• **WHAT THIS TASK INVOLVES**
Scan the records below. List lines holding "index".

++++++

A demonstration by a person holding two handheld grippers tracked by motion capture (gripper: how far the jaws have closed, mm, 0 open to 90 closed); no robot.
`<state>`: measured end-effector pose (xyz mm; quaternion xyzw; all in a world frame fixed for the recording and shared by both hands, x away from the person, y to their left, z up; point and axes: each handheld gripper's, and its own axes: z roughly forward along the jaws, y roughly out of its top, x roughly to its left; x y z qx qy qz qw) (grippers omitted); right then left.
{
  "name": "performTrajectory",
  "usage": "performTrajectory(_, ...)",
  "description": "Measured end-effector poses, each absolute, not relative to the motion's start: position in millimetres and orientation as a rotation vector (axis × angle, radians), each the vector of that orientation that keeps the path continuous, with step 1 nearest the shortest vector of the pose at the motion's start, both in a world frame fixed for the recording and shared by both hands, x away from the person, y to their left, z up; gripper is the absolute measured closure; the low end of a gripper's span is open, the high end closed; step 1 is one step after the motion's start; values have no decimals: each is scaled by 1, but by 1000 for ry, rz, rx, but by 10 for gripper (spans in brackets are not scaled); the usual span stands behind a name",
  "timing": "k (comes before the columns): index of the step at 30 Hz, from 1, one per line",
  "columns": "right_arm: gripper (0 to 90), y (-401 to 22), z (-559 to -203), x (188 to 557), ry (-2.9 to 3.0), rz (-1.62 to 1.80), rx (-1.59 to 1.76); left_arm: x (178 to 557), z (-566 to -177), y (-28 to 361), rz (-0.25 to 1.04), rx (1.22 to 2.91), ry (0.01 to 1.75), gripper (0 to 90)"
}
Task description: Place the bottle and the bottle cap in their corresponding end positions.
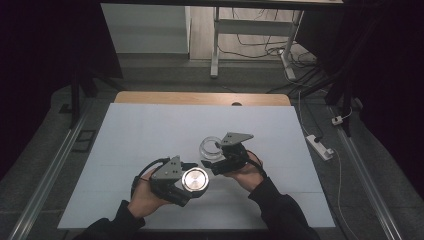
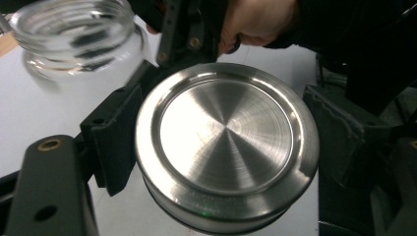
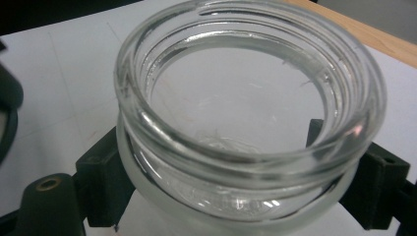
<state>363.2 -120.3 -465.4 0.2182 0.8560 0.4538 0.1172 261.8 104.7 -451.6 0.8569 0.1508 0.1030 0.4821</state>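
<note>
A round brushed-metal lid sits between the black jaws of my left gripper, which is shut on its rim. From above, the lid faces up in my left gripper near the table's front. My right gripper is shut on a clear glass jar just below its threaded neck; the jar looks empty, mouth open. Seen from the high camera, the jar is held by my right gripper just right of and beyond the lid. The jar also appears at the upper left of the left gripper view.
The white table top has a wooden strip along its far edge. On the floor to the right lies a white power strip with cables. A desk frame stands beyond the table.
</note>
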Motion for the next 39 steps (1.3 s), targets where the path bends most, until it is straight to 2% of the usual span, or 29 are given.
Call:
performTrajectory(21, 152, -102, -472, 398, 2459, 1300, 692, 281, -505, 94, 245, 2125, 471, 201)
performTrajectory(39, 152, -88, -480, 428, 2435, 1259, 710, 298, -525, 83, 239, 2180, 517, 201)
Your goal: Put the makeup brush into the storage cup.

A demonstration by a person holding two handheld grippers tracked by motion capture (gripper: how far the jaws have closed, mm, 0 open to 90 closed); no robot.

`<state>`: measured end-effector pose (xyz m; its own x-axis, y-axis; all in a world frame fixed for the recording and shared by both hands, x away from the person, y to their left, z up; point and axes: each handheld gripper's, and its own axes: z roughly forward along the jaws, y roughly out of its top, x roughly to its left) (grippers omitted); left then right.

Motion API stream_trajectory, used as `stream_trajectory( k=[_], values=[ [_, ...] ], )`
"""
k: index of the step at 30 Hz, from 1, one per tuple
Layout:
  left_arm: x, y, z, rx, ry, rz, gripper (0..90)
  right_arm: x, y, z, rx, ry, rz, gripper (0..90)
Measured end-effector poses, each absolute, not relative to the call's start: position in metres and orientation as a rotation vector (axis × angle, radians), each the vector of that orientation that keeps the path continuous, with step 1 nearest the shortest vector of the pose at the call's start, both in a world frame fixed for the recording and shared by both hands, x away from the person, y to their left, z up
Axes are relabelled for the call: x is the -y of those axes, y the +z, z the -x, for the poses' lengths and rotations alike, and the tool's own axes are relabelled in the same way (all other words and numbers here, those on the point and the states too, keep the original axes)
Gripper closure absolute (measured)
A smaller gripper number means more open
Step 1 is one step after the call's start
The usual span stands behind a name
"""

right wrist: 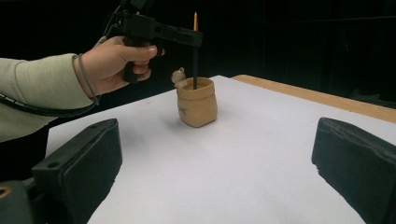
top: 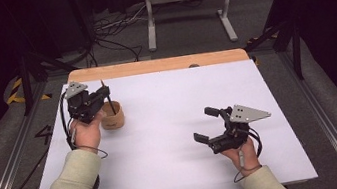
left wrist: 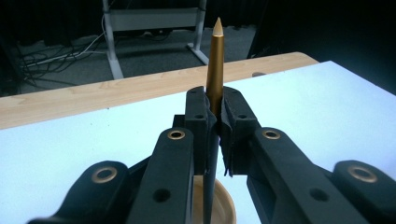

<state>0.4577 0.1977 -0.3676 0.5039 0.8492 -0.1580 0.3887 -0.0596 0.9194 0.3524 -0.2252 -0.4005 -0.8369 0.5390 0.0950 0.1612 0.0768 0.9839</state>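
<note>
The left gripper [top: 98, 96] pinched a pen [left wrist: 215, 70] tight between its jaws and held it straight up, with the bottom end down inside the little tan pot [top: 112, 115] on the white table [top: 171, 124]. The right gripper [top: 209, 124] sat well apart near the front of the table, its jaws spread wide with nothing in them. The pot looked small and light, so I think it could tip over if the pen pushed on its side or rim. The pen might also lean and fall out if it was let go too high. The left gripper view showed the pen's gold pointed top up close. The right gripper view showed the pot [right wrist: 196, 101] from the side, with a small knob on its rim.
</note>
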Motion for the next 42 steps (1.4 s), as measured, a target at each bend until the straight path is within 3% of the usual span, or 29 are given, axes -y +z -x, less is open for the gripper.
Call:
stream_trajectory(
  k=[11, 12, 14, 22, 34, 42],
  values=[
    [-0.199, -0.374, -0.457, -1.065, 0.505, -1.654, 78.9, 0.225, -0.401, -0.353, -2.067, 1.822, -0.700, 1.9],
    [-0.200, -0.373, -0.457, -1.066, 0.506, -1.644, 70.2, 0.225, -0.401, -0.353, -2.070, 1.818, -0.698, 1.9],
    [-0.201, -0.373, -0.456, -1.060, 0.506, -1.637, 62.5, 0.225, -0.401, -0.353, -2.071, 1.812, -0.696, 1.8],
    [-0.208, -0.368, -0.450, -1.058, 0.551, -1.601, 40.8, 0.226, -0.401, -0.357, -2.060, 1.805, -0.705, 1.1],
    [-0.226, -0.359, -0.428, -0.991, 0.527, -1.557, 16.5, 0.236, -0.396, -0.362, -2.058, 1.726, -0.696, 0.0],
    [-0.236, -0.355, -0.405, -0.917, 0.495, -1.553, 10.5, 0.253, -0.390, -0.364, -2.036, 1.677, -0.710, 0.0]
  ],
)
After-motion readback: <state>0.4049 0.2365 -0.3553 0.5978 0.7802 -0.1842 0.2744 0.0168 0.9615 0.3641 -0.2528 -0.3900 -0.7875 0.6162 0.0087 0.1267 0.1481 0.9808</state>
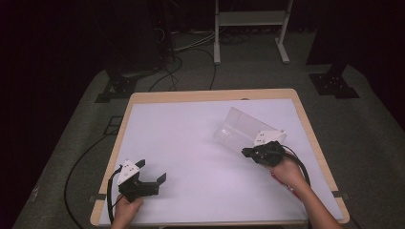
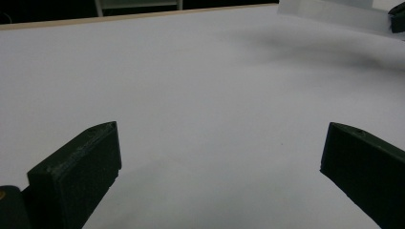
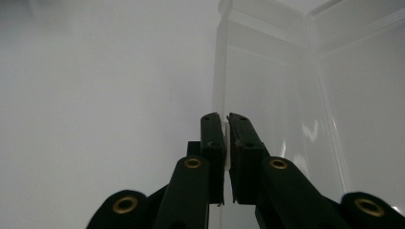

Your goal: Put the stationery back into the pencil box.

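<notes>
A clear plastic box (image 1: 241, 128) is tilted above the white table top at the right. My right gripper (image 1: 249, 152) is shut on its near wall. In the right gripper view the jaws pinch the thin transparent wall (image 3: 224, 86) of the clear box between their pads. My left gripper (image 1: 152, 171) rests at the table's front left, held by a hand, jaws wide open with nothing between them. The left gripper view has bare white table between the two black fingers (image 2: 79, 171), and the clear box (image 2: 334, 12) far off at the upper right.
The white table top (image 1: 191, 143) has a wooden rim (image 1: 210, 94). Black cables trail from both grippers off the front edge. Beyond the table are a grey floor, cables and a white frame stand (image 1: 250, 28).
</notes>
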`<state>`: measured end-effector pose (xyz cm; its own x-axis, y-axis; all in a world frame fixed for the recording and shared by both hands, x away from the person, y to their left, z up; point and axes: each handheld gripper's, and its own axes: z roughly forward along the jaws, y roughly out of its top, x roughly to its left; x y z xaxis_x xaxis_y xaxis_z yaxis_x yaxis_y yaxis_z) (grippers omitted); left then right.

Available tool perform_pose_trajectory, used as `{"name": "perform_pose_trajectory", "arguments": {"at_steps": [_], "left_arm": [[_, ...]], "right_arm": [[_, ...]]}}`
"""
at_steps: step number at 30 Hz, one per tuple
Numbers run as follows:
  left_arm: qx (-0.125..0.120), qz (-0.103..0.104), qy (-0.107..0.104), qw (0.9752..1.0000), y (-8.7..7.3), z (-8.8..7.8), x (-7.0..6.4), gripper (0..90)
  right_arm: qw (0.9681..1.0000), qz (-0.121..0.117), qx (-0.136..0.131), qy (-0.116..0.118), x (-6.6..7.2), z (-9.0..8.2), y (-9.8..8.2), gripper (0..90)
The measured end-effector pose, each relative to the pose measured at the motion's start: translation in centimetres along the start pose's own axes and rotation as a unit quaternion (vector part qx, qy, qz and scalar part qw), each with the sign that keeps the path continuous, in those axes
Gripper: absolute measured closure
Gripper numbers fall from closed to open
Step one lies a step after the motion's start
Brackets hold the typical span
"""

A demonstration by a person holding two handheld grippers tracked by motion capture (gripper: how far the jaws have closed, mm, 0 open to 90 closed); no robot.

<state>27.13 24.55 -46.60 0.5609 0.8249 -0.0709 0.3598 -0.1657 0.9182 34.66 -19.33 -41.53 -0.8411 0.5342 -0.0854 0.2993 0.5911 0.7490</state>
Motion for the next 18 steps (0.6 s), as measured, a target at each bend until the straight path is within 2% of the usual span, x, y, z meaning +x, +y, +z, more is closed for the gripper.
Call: {"name": "perform_pose_trajectory", "arguments": {"at_steps": [5,11,18], "left_arm": [[-0.001,0.000,-0.001,1.0000,0.0,0.0,0.0,0.0],[-0.001,0.001,0.001,1.0000,0.0,0.0,0.0,0.0],[-0.002,0.004,0.004,1.0000,0.0,0.0,-0.1,0.0]], "right_arm": [[0.9999,0.001,-0.007,0.009,0.5,-0.1,-0.1,85.1],[0.9996,-0.021,-0.005,0.021,1.8,-0.1,-0.1,85.1],[0.9985,-0.027,-0.012,0.046,2.7,0.1,-0.3,85.1]]}}
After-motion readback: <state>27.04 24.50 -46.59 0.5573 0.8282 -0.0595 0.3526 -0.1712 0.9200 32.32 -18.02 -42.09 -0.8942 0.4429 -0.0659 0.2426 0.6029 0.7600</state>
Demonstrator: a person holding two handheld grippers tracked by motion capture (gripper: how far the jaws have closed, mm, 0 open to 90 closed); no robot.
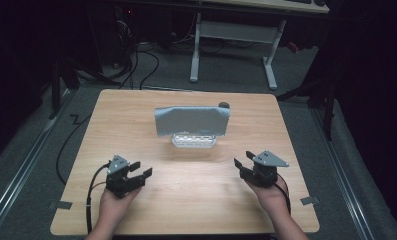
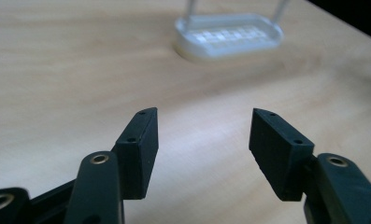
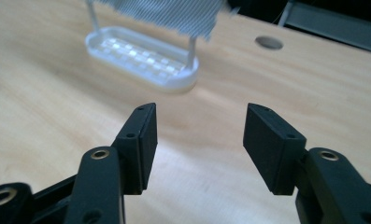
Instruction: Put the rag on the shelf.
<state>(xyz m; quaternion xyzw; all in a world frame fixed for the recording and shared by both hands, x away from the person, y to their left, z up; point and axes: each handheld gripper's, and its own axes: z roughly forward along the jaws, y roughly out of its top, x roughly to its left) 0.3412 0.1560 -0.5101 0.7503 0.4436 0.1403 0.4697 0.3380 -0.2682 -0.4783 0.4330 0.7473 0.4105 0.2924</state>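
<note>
- The wooden table [image 1: 186, 210] spans the scene.
- A grey cloth [image 1: 192, 120] hangs over a white rack [image 1: 193, 140] at the table's centre (towards the far side).
- The left gripper [image 1: 140, 171], near left, has jaws wide apart, holding nothing.
- The right gripper [image 1: 243, 160], near right, likewise.

Bare counter [image 1: 196, 185] spans the lower half of the high view, between and ahead of the left hand-held gripper [image 1: 140, 169] and the right hand-held gripper [image 1: 243, 159], both with jaws apart. At frame centre a white rack [image 1: 193, 140] draped with grey cloth [image 1: 191, 120] blocks the way; open wood flanks it
</note>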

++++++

• **ANSWER TO THIS TASK**
  "timing": "k (comes before the columns): index of the step at 30 Hz, from 1, one per line",
k: index of the step at 30 Hz, from 1, one per tuple

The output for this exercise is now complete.